Friday, December 6, 2013

The "myth" of Nelson Mandela has far less to conceal than that of his former wife



The late great Ray Charles reportedly told film director Taylor Hackford that he didn’t want the biopic Ray he was making to be a “whitewash” of his life, but to expose the blemishes as well. It certainly made sense from an artistic standpoint, since no one is without faults, and critics and filmgoers would know it was a only a glossed-over version of reality, and finding it less “entertaining” as well. Being a history buff, I was eager to watch Peter O’Toole and Richard Burton go toe-to-toe in the 1964 film Becket when it was released on DVD some years ago. But I was deeply disappointed by the deceptive portrayal of Burton’s Thomas Becket; the reality was that Becket was no “saintly” character regardless of what the Catholic Church calls him. He was a complex character who at the time was probably more reviled than revered in England, and it was only after the shock of his rather undignified “martyrdom” that his reputation was revised. 

That brings me to the passing away of Nelson Mandela, no doubt a majestic figure of recent times. Mandela was actually in prison for most of his revolutionary life as a member of the African National Congress, but he became a potent symbol of the oppressive nature of Apartheid. It is interesting to note that former South African president and ANC member Thabo Mbeki wrote a letter in which he condemned the “personality cult” that some were cultivating in the ANC, noting that Nelson Mandela himself had not sought the notoriety that he was given during his imprisonment. However, he proved to be useful as a symbol against Apartheid internationally; Mbeki also noted that the ANC was able to use the South African government’s “persecution” of his wife for the same public relations effect.

Like many martyrs for a cause, Nelson Mandela only gained in stature the longer he remained in prison. His prison stay also seemed to have mellowed the revolutionary spirit that had caused him to be viewed as a “terrorist” prior to his imprisonment; already quite old when finally released, he certainly seemed less “demonic” to fearful white South Africans once Apartheid officially ended, and his relatively moderate policies as president—criticized for that reason in some quarters—suggested that he was the right man at the right time, at least for whites. 

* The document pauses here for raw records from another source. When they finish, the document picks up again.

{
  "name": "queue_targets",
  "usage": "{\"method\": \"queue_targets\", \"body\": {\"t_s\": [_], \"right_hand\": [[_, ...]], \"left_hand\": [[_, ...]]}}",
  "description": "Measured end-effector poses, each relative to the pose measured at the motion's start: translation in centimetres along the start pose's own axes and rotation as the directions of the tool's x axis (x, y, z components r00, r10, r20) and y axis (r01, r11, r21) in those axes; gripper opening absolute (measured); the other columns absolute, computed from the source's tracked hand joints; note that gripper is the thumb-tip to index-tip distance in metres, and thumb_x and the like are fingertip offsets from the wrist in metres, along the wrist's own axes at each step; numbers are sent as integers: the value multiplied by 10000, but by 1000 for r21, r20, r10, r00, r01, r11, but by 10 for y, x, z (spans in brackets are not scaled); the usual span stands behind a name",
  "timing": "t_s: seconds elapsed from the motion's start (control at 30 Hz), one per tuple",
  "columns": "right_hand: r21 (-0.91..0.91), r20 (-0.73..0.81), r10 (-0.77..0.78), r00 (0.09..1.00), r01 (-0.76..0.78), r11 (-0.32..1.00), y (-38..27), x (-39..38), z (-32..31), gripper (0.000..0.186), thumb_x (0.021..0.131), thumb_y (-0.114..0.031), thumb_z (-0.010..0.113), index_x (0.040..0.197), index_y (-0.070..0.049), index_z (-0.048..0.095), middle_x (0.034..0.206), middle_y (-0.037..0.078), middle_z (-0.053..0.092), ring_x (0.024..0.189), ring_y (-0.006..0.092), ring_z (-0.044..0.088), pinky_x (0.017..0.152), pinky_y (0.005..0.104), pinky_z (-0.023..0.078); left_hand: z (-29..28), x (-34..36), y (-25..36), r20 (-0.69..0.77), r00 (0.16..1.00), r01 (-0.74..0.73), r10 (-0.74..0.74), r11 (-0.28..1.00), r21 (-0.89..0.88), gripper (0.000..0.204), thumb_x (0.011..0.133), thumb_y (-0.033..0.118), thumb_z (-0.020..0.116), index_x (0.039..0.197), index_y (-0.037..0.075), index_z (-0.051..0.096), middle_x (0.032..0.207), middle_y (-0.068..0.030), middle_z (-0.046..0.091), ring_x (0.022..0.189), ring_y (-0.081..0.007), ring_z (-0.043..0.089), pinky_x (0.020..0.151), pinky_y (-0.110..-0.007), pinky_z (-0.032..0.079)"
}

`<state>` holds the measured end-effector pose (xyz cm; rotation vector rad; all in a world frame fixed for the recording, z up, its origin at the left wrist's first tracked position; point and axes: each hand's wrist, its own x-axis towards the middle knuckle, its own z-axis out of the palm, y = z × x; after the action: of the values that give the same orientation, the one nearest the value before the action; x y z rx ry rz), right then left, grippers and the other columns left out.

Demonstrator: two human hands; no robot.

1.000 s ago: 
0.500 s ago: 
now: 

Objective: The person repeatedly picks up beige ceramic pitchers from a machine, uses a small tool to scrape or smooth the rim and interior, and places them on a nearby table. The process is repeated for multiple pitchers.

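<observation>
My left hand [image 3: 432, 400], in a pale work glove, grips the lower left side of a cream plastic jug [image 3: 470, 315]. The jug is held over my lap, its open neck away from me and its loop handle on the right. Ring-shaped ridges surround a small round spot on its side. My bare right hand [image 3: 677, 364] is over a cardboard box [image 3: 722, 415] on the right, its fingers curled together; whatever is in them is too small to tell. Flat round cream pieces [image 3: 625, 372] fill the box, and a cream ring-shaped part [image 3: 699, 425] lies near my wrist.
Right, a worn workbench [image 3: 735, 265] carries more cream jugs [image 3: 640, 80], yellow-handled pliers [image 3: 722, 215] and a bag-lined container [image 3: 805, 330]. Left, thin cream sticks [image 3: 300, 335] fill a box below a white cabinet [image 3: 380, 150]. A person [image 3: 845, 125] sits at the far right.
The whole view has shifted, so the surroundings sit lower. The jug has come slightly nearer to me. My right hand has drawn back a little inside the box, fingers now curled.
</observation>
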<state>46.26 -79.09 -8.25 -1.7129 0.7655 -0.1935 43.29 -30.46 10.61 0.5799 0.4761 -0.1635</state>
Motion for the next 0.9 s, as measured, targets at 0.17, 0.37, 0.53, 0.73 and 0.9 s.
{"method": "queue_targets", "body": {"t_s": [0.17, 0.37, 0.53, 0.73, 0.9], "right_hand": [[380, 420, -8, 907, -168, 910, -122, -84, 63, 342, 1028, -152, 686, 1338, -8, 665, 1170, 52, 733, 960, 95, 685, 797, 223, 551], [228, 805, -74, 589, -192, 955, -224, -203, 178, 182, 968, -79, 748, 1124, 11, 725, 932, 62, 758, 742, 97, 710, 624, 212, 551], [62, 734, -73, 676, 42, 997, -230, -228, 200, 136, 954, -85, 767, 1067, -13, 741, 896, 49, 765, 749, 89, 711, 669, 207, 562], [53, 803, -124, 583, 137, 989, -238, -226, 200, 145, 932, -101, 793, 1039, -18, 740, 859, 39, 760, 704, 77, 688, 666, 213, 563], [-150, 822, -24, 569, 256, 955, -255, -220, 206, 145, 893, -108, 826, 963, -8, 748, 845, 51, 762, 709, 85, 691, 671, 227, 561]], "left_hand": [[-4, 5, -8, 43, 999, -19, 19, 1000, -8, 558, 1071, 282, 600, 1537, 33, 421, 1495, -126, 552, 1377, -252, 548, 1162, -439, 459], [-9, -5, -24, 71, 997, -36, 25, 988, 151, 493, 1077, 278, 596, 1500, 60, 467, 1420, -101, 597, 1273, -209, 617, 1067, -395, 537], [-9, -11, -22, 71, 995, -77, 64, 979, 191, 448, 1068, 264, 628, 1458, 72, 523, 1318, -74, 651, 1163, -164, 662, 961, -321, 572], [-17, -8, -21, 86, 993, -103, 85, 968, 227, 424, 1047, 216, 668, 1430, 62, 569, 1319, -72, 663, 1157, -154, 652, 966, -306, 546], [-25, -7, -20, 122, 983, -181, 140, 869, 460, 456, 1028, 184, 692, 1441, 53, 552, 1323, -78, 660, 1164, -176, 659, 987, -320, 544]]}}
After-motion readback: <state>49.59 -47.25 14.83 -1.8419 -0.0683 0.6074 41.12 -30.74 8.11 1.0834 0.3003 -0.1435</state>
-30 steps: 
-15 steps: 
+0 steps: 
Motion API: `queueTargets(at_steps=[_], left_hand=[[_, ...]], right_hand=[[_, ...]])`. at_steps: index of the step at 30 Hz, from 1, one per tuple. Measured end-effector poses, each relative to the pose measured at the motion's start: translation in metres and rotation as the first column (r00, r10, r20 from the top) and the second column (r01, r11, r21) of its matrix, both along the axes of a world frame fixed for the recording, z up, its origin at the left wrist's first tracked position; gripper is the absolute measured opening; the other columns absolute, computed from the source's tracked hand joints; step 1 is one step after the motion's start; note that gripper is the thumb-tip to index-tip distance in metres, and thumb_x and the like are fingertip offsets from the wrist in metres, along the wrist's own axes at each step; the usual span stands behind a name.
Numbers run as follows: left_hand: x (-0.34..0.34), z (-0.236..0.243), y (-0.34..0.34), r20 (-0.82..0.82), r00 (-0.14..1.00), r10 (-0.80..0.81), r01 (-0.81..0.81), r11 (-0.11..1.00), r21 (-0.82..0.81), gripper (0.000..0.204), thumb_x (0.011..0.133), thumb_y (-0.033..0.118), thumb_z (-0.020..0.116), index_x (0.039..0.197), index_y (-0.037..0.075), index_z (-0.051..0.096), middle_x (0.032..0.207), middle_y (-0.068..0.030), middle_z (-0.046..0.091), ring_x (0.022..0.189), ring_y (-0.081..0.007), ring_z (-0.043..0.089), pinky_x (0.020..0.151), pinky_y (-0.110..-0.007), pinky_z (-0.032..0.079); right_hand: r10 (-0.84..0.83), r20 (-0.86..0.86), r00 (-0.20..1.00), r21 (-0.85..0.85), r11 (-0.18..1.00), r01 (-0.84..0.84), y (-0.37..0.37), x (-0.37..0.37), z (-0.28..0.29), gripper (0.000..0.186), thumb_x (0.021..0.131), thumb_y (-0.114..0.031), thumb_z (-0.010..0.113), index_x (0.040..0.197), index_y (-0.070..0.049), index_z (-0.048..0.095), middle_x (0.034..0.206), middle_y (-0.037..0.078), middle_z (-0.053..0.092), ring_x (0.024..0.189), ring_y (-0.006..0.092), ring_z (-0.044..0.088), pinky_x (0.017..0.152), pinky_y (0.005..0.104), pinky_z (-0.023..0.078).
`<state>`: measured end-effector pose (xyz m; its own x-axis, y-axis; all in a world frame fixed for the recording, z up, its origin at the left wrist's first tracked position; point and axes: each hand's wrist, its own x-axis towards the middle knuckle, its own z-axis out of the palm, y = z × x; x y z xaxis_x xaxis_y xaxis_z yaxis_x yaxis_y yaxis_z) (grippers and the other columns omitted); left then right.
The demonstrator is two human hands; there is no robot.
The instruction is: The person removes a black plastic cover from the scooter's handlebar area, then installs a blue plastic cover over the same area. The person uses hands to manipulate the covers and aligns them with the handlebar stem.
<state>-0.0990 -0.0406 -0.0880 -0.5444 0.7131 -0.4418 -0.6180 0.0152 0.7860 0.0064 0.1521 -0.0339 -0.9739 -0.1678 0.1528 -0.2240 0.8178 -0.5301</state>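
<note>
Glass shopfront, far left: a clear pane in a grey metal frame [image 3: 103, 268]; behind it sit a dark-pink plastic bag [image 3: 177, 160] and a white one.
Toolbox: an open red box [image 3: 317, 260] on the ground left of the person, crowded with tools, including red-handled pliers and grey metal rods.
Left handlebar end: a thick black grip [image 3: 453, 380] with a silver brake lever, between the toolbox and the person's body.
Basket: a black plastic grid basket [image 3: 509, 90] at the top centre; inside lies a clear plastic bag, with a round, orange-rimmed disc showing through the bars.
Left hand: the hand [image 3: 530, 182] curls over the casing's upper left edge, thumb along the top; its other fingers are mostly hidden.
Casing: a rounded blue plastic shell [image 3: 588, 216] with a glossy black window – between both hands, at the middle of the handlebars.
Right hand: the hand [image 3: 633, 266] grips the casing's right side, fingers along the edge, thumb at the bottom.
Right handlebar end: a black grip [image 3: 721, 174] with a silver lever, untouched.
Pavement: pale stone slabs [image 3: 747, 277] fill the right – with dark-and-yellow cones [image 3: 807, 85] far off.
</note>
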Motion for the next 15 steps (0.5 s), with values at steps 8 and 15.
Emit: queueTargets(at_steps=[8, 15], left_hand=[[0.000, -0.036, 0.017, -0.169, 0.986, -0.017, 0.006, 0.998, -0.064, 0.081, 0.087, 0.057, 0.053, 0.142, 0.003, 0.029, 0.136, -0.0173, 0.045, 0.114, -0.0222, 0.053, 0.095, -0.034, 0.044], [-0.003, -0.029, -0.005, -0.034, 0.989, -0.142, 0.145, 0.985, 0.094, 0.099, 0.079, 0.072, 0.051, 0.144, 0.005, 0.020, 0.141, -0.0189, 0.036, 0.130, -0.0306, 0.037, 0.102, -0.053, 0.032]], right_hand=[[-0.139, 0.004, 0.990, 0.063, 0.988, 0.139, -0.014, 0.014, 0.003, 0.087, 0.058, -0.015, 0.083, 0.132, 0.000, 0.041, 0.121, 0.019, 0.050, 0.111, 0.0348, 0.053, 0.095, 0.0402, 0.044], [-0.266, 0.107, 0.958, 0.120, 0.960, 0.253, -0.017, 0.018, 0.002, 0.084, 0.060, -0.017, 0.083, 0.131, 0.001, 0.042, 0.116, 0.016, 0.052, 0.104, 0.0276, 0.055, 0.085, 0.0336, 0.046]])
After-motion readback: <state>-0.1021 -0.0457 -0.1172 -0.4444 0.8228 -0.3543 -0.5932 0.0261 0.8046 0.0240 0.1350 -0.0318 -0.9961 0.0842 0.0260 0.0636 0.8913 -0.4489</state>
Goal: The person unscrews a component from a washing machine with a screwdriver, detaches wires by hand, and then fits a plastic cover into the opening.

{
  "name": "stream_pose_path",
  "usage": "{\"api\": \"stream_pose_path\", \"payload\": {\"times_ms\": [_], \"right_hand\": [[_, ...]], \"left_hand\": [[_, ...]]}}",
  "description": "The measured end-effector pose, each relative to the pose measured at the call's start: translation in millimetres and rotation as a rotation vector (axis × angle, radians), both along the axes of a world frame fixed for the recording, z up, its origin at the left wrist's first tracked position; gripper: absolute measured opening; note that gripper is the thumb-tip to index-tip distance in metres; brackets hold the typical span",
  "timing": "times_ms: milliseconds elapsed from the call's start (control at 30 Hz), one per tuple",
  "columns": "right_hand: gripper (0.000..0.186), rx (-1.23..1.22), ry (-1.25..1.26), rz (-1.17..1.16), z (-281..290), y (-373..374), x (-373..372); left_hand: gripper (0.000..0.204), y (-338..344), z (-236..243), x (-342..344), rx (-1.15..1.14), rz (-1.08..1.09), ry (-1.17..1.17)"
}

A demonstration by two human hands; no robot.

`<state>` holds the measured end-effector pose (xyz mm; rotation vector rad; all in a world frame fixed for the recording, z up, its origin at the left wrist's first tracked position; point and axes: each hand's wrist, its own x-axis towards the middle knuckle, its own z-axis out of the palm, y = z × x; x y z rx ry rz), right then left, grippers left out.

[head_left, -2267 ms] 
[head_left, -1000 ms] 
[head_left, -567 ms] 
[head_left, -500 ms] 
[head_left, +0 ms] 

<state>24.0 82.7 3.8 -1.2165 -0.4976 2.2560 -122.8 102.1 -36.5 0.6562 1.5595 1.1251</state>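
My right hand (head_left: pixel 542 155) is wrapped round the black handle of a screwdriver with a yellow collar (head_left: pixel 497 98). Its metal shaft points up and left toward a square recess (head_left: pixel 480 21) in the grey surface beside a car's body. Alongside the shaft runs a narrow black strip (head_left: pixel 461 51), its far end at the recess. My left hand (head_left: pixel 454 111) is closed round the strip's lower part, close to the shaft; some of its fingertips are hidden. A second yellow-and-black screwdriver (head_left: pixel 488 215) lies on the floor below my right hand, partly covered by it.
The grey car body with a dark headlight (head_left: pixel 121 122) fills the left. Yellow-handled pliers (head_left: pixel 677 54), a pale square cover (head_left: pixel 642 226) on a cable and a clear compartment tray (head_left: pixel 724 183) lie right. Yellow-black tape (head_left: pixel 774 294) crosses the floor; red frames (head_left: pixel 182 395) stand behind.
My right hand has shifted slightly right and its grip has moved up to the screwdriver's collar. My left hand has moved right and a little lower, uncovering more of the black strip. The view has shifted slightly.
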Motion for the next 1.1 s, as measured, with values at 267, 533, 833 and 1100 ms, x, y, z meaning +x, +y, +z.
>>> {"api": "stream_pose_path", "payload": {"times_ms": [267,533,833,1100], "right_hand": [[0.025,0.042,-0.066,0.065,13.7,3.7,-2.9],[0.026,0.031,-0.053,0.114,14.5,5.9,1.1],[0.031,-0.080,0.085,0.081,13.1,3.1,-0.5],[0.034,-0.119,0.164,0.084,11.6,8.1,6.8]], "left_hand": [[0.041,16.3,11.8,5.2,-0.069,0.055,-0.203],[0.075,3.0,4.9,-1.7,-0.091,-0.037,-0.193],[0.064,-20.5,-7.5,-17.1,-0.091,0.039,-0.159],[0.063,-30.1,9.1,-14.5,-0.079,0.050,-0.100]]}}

I observed in the Seattle Times a sidebar story that was intended to expose the “myth” of Mandela, or at least reveal that he was capable of “human” foibles. However, most of these were in regard to his personal habits; there has been no suggestion that he was power mad or brutal in his exercise of it. The same cannot be said of his former wife, Winnie Mandela, who equally shared in the myth of his “saintliness”—perhaps even more so. 

There was a recent biopic on Winnie Mandela’s life starring Jennifer Hudson, which received the decidedly “rotten” score of 15 percent by Rottentomatoes.com, which grades a film by an average score derived from a select number of film reviews; that the audience rating was a much higher 60 percent only suggests that people who bothered seeing the film were probably already predisposed to the film’s deliberate distortion of her life. This distortion goes far beyond the glossing-over of Winnie Mandela’s career of adulterous relationships while Nelson Mandela was in prison, and continuing after his release. It wasn’t a well-kept secret that their reunion was less than happy, and that was the principle reason for the break-up of their marriage.

The nimble sidestepping becomes even worse by largely ignoring not just her convictions for fraud and theft in recent years, but her involvement in brutal revenge killings during the 1980s in Soweto, when she regularly used her personal influence to "persuade" the thugs in her employ to commit various human rights atrocities (like “necklacing”—literally burning victims alive) that made Apartheid crimes seem benign in comparison. It is also suspected that her “influence” was involved in the mysterious deaths and disappearances of various anti-Apartheid political rivals during that time. 

However, Winnie Mandela’s standing in the world and “cult of personality” was such that even though she was eventually convicted for orchestrating the murder of a 14-year-old boy accused of being a police informer, she was only “fined” in the case, and would receive a “suspended sentence” for the later fraud conviction. It seems that the need to turn her into a global  "heroine" is such that anything is forgivable, or deniable.